## YOUR TASK
Give back the listing in full and exactly, leaving out the images.
—————
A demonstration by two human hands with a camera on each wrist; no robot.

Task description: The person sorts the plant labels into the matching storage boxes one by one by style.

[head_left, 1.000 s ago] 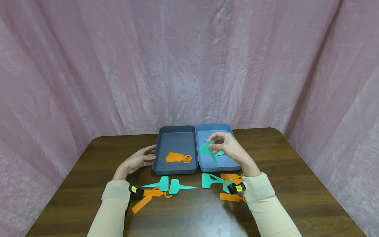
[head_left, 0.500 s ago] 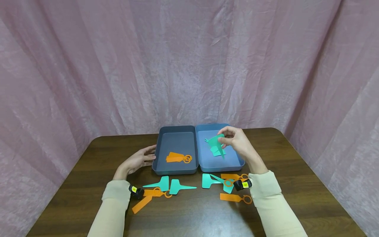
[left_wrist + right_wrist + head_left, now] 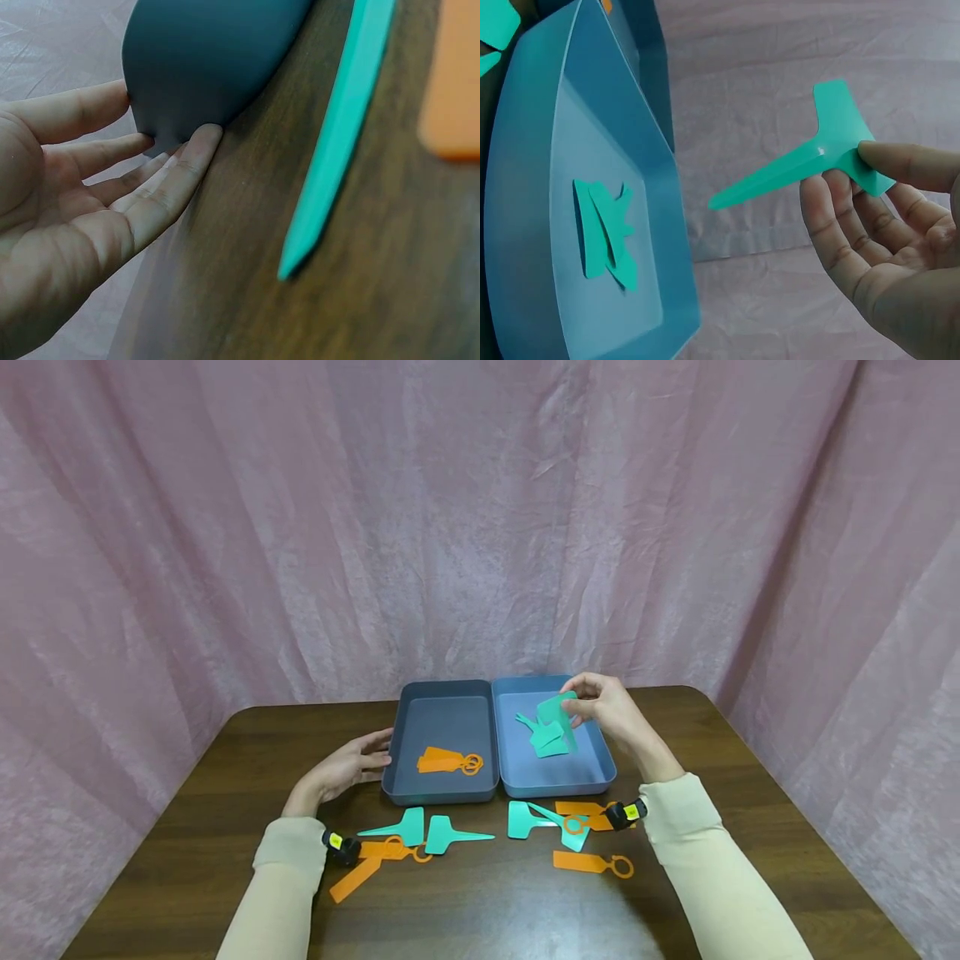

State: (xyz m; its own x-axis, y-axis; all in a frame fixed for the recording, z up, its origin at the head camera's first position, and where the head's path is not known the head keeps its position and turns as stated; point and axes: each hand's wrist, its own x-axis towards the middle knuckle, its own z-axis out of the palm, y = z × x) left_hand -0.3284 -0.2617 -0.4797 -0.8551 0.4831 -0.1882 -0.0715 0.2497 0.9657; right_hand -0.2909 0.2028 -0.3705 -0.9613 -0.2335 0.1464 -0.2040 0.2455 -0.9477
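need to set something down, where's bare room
Bare: the dark tray behind its orange tags; the table between the sleeves, nearer than the loose tags; and outside either sleeve. Crowded: the strip before both trays, and the blue tray around its green tags.

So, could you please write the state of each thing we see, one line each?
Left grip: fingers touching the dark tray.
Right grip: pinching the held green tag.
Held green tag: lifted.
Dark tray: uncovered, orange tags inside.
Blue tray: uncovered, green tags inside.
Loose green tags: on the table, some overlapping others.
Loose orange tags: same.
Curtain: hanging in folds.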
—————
## RESPONSE
A demonstration by two human hands with a camera on each wrist; no robot.

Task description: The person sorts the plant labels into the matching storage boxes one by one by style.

[head_left, 1.000 s ago] 
[head_left, 0.500 s ago] 
[left_wrist + right_wrist + head_left, now] 

State: (xyz m; its own x-axis, y-axis; all in a frame fixed for the recording, z up, its origin at the head camera's first position, and where the head's path is not known the head keeps its position and turns as stated; point and axes: each hand's wrist, its own x-axis towards the middle knuckle, its own z-axis out of the palm, y = z × x) left_hand -0.3284 -0.2617 -0.4797 -0.8551 0.4831 -0.1882 -0.0715 0.2497 0.9657; right_hand -0.2909 0.2028 -0.3705 -0.9613 -0.2335 0.1464 -0.2040 0.2455 -0.9477
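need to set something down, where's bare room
Bare: the dark tray behind its orange tags; the table between the sleeves, nearer than the loose tags; and outside either sleeve. Crowded: the strip before both trays, and the blue tray around its green tags.

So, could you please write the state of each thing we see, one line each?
Left grip: fingers touching the dark tray.
Right grip: pinching the held green tag.
Held green tag: lifted.
Dark tray: uncovered, orange tags inside.
Blue tray: uncovered, green tags inside.
Loose green tags: on the table, some overlapping others.
Loose orange tags: same.
Curtain: hanging in folds.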

The exercise is finished.